Never let them see you sweat

Years ago the agency I work for relied on a federal grant for the majority of funding of one of our programs. We'd been getting that funding renewed every three years for over a decade when a couple of federal staff who are housed in Chicago came to town for a site visit.

They didn't talk with any of our local partners or any of our clients. And they missed the main meeting they'd scheduled with me because they were delayed in their visit to the Mall of America. In the exit interview at the end of the visit, they blasted our program up one side and down the other. None of their criticisms had anything whatsoever to do with what we actually did in the program.

I worked over the next year to try to straighten this out with them...always mindful that they were a major funder and that we couldn't risk too much controversy.

Finally the next time we competed for the funding, I received a call from one of the women involved in all of this to tell me that we hadn't been funded that round and that she was making a pre-emptive call to let me know so that "if we needed to shut down the program, we'd have plenty of notice."

I got off the phone and said a couple of choice words out loud on her behalf. But my resolve at that moment was steely. I vowed that I would DIE before I'd let that program shut down over this. And that she would NEVER see me sweat a drop over her silliness.

I can tell you that today that program is alive and thriving. Even in the midst of difficult financial times for some of our other ventures, it is a rock of stability.

Why do I tell that story? Because there's a big part of me that can identify with President Obama and all the silliness that folks are throwing his way these days. And I TOTALLY understand what he's doing here.

On Wednesday, Obama took a now-familiar path in adopting a program--this time a jobs and infrastructure effort--that can happen entirely within his domain. Obama directed several federal agencies to identify "high-impact, job-creating infrastructure projects" that can be expedited now, without congressional approval.

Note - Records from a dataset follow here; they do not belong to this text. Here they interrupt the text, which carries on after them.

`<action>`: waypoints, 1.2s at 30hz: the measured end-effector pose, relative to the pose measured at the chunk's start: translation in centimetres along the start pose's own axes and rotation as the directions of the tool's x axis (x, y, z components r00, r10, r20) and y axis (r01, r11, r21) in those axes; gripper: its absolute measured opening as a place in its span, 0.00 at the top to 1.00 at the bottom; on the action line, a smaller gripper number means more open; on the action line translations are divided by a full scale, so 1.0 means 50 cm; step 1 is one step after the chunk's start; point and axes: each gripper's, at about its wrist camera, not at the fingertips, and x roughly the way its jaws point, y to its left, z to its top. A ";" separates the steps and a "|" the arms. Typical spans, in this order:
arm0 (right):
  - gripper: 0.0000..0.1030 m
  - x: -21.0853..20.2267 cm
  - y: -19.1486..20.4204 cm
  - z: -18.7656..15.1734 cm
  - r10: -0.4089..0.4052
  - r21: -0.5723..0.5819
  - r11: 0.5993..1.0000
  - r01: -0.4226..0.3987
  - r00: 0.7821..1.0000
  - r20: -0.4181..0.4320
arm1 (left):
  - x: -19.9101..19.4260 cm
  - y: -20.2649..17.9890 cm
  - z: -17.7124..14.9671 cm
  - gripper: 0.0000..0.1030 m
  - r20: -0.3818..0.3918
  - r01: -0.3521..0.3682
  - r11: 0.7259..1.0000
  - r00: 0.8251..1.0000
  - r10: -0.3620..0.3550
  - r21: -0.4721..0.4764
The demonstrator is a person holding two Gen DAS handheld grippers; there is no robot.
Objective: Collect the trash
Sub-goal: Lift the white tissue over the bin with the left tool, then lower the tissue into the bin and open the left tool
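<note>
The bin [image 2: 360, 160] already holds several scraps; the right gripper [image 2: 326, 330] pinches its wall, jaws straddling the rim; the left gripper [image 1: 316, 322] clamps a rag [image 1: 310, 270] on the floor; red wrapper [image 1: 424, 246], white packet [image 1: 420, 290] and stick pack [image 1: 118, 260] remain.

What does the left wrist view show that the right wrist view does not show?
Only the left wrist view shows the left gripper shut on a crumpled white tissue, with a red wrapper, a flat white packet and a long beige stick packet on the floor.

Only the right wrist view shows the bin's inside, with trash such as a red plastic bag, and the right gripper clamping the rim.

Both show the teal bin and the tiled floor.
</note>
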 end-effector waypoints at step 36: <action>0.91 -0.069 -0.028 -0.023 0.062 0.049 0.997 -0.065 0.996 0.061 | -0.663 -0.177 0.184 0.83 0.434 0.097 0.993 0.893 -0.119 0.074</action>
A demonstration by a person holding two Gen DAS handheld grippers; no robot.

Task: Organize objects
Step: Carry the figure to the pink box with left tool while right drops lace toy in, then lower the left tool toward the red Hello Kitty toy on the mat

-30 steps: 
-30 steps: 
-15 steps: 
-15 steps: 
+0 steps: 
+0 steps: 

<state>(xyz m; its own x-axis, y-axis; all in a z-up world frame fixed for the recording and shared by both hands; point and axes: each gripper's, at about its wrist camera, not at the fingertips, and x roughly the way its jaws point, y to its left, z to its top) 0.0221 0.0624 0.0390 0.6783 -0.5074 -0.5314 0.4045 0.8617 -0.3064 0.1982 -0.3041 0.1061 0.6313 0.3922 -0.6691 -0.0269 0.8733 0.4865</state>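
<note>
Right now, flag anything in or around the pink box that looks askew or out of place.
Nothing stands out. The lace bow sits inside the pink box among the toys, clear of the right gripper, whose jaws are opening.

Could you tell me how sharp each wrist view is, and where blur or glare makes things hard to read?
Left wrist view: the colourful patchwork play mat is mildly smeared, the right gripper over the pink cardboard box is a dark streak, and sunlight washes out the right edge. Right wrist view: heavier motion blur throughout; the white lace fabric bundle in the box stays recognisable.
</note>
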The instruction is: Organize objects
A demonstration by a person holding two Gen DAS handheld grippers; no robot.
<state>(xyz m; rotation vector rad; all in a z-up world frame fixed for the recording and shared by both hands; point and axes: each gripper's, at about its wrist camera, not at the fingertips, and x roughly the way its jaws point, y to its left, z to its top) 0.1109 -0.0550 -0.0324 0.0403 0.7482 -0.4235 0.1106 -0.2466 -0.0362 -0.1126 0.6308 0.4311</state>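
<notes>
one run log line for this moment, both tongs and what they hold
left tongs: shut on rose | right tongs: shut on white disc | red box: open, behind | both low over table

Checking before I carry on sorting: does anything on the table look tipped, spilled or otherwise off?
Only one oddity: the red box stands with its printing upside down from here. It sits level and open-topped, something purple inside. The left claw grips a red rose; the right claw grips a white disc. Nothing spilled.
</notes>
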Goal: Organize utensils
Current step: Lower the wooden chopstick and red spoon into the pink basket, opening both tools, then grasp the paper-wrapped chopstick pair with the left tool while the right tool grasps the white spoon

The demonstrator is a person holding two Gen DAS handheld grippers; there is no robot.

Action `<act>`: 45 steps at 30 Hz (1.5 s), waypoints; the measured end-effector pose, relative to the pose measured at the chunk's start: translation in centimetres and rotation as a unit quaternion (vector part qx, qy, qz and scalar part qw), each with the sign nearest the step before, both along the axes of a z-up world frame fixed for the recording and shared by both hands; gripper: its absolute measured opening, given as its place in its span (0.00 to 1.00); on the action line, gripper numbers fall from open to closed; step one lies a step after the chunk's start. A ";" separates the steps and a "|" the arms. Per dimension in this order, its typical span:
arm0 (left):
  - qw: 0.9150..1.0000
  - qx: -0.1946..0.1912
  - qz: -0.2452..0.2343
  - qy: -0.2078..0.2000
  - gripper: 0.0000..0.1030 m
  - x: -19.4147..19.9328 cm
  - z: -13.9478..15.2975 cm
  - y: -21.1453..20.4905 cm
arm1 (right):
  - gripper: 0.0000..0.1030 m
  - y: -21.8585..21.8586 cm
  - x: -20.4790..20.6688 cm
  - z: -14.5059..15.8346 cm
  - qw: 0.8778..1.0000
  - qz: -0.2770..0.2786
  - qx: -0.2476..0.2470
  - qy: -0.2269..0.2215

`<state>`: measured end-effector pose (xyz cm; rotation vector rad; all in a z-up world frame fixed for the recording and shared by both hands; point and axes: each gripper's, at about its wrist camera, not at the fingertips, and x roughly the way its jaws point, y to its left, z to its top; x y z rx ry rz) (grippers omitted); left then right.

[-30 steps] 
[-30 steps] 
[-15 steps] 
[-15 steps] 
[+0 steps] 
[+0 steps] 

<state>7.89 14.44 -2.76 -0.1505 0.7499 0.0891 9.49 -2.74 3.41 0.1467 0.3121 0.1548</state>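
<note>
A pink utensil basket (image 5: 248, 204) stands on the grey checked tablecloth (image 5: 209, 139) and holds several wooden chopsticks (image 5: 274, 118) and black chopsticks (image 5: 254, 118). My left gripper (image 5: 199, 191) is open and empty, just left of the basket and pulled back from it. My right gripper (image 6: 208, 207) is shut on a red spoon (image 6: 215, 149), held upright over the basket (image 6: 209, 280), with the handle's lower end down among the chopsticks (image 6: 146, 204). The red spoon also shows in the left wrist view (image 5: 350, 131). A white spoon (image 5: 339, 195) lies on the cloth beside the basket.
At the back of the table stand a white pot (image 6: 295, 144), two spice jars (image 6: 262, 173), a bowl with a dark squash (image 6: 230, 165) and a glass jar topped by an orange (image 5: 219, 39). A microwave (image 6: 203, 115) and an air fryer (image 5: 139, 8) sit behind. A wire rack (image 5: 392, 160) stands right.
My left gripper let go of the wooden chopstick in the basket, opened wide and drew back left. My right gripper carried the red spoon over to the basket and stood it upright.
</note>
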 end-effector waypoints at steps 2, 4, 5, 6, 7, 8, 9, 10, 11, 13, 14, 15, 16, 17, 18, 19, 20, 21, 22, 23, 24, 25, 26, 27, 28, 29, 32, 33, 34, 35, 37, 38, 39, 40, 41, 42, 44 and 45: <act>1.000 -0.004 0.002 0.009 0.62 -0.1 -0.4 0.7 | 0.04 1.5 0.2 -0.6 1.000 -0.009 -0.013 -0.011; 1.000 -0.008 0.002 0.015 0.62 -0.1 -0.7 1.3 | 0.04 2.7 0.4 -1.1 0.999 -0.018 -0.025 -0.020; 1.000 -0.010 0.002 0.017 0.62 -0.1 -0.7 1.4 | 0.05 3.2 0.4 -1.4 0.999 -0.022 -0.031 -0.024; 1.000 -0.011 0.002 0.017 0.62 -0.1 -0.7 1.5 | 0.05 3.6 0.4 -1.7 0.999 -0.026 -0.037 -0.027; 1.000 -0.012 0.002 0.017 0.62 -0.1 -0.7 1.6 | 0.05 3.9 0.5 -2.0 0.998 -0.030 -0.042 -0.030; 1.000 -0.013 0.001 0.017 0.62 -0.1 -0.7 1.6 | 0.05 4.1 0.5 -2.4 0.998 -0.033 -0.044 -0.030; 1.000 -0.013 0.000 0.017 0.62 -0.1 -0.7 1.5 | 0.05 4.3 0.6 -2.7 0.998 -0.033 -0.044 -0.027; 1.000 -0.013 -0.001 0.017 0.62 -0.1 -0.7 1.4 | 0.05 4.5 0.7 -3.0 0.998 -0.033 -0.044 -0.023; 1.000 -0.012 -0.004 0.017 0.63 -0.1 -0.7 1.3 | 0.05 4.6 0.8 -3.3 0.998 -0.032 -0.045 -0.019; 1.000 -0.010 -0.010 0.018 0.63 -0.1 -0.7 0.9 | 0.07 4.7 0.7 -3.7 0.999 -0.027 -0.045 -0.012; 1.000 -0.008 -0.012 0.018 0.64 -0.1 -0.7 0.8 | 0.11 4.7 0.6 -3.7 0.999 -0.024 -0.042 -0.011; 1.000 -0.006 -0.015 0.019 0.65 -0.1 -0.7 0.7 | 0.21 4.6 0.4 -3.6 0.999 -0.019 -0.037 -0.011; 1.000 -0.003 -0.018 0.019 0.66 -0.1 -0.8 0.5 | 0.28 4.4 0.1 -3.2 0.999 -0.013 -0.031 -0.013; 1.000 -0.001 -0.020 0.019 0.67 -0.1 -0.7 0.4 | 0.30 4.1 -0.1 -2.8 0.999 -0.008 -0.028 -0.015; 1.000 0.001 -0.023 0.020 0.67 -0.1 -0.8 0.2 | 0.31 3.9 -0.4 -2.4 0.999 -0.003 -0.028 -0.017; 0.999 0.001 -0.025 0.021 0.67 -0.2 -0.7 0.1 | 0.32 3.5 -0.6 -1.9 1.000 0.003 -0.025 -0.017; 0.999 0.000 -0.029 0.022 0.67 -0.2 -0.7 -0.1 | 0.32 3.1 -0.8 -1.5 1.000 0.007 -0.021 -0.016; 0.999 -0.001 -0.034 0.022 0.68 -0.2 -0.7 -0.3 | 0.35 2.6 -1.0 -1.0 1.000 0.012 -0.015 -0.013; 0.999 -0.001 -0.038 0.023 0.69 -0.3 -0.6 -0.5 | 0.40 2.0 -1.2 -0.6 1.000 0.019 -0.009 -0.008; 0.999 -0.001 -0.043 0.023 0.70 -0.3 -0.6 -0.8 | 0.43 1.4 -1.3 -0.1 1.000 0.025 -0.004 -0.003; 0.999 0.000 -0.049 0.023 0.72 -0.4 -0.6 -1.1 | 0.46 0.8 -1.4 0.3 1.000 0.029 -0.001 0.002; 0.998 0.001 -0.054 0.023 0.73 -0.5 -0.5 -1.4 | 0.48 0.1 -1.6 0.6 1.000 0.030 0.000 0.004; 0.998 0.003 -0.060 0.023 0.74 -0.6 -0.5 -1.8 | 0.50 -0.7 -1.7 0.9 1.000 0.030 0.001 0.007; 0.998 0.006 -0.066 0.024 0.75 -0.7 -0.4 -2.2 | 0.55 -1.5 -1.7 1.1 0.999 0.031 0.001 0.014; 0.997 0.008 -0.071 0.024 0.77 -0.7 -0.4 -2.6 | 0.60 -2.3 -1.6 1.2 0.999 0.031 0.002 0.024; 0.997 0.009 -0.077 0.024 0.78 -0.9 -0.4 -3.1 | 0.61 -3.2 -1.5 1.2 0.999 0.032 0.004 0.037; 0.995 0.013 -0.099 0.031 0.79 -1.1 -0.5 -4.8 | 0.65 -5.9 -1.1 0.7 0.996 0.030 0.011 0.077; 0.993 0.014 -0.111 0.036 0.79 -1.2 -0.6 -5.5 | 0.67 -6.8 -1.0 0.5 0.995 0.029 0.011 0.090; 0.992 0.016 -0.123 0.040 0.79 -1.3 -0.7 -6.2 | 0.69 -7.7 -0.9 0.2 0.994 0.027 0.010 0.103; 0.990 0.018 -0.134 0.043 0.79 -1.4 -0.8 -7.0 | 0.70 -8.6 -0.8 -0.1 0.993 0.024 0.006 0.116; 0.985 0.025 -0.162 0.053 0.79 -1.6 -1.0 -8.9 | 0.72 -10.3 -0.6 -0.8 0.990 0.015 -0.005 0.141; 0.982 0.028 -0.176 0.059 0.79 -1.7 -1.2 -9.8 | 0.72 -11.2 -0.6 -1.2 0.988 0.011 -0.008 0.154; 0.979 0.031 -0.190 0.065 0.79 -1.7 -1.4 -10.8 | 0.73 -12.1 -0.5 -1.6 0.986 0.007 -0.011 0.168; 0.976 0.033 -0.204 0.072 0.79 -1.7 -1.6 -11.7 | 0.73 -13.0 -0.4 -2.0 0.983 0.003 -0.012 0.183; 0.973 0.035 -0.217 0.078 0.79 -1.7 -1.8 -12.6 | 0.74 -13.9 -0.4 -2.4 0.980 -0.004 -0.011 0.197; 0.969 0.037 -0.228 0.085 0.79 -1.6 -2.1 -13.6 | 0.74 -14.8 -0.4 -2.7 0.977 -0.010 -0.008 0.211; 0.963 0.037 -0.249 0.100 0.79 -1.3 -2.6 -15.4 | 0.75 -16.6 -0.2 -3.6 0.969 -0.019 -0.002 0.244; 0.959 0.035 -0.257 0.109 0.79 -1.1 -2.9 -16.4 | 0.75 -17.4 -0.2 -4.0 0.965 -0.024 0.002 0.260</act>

One week before he will make a major address to Congress on jobs, Obama is making sure they know he plans to move forward without them. The president has also directed the Education Department to come up with a "Plan B" updating the 2001 No Child Left Behind law in the absence of congressional action. The message to Congress is clear: Do your work or we'll do it for you.

The "never let them see you sweat" approach means that, while other people have certain institutional power with which you have to grapple, you never loose site of the repositories of your own power. In other words, you NEVER let yourself fall prey to being a victim. You simply dismiss their childishness and/or incompetence and do what is within your power to get done. And you place all your chips on the bet that success is the sweetest revenge.